* **WHAT TO PRODUCE**:
The answer must be the full listing, reproduced without any change.

* **PROVIDED DATA**:
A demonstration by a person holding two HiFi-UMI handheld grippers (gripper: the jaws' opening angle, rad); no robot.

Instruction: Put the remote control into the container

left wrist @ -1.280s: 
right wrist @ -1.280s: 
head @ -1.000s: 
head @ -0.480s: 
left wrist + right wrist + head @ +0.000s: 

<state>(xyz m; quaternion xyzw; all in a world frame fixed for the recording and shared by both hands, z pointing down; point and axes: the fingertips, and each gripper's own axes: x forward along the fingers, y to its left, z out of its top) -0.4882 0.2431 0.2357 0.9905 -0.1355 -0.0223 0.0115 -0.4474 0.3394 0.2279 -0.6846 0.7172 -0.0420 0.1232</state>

* **RESULT**:
A demonstration by a person holding two HiFi-UMI handheld grippers (gripper: the jaws' opening angle, rad); no robot.

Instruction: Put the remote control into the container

left wrist @ -1.280s: 
right wrist @ -1.280s: 
head @ -1.000s: 
head @ -0.480s: 
left wrist + right wrist + head @ +0.000s: 

<state>(xyz m; quaternion xyzw; all in a world frame fixed for the recording and shared by both hands, z pointing down; point and axes: the fingertips, and each gripper's own axes: x forward along the fingers, y to its left, z out of its top) -0.4882 0.2431 0.2357 0.9905 -0.1355 -0.0223 0.0115 -0.4474 0.3394 0.2279 -0.6846 0.7172 -0.0420 0.1232</state>

That concludes the response.